7 Alternative for Iliac Pulldown: Safe Effective Exercises For Every Ability Level
Anyone who has felt that sharp hip pinch halfway through an iliac pulldown set knows exactly how frustrating this exercise can be. Even when you do it perfectly, it requires perfect hip mobility, specialized gym equipment, and zero existing lower back strain.
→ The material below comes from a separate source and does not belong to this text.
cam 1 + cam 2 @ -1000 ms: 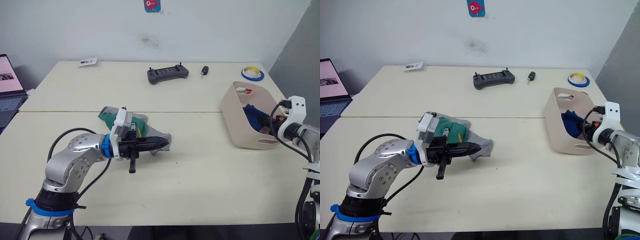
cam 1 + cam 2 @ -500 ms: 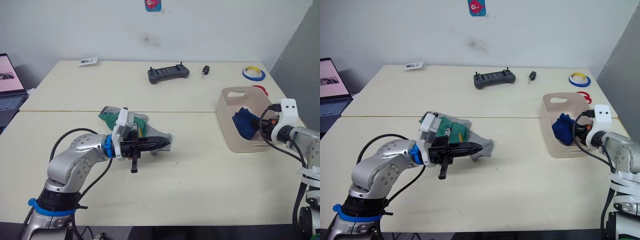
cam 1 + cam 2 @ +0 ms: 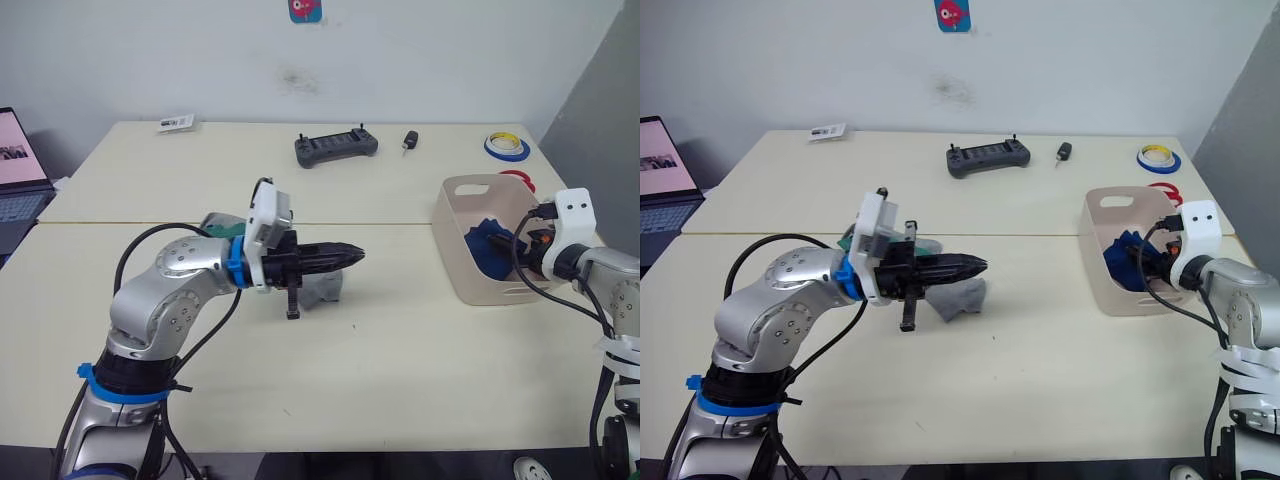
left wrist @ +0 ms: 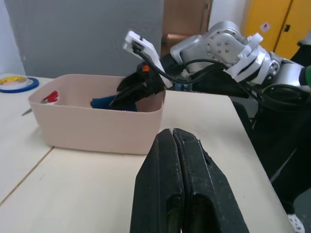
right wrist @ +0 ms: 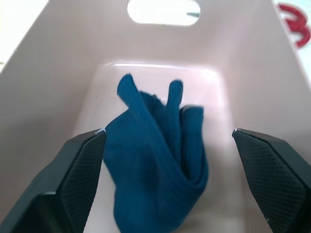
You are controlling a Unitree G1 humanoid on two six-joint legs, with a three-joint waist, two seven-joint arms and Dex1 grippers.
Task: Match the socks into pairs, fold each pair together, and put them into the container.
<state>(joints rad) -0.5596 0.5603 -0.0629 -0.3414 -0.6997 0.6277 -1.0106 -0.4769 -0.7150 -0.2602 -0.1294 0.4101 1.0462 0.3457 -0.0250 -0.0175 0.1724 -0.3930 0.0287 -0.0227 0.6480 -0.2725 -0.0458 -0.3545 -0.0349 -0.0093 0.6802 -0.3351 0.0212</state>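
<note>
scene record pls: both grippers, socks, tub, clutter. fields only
left gripper: shut, empty, above the table, pointing toward tub
right gripper: open, over tub
blue socks: in tub
tub: upright, table's right side
grey sock: on table, under left gripper
green sock: behind left arm, mostly hidden
clutter: controller, tape roll, laptop

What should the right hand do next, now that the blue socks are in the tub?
Probably lift the right hand clear of the container: its fingers are wide open and the blue pair lies loose on the bottom. Green and grey socks wait beside the shut left hand.
</note>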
This is exactly why so many lifters and physical therapists regularly seek out 7 Alternative for Iliac Pulldown that deliver the same muscle benefits without the risk.
What most generic exercise lists miss is that the iliac pulldown doesn't just work your lats. It targets deep anti-rotation core strength, upper lat width, and oblique stability all at once - a combination very few exercises match. Every alternative on this list was tested for matching muscle activation, accessibility, and injury safety. You won't just get random exercises here; you'll learn which one fits your equipment, injury history, and training goals.
1. Single Arm High Cable Row With Oblique Tuck
This is the closest match you will find for iliac pulldown muscle activation. A 2023 EMG study found this exercise activates upper lats at 92% the rate of a standard iliac pulldown, with 30% less compressive force on the hip joint. You only need a standard cable stack and single handle attachment, which you will find at almost every commercial gym.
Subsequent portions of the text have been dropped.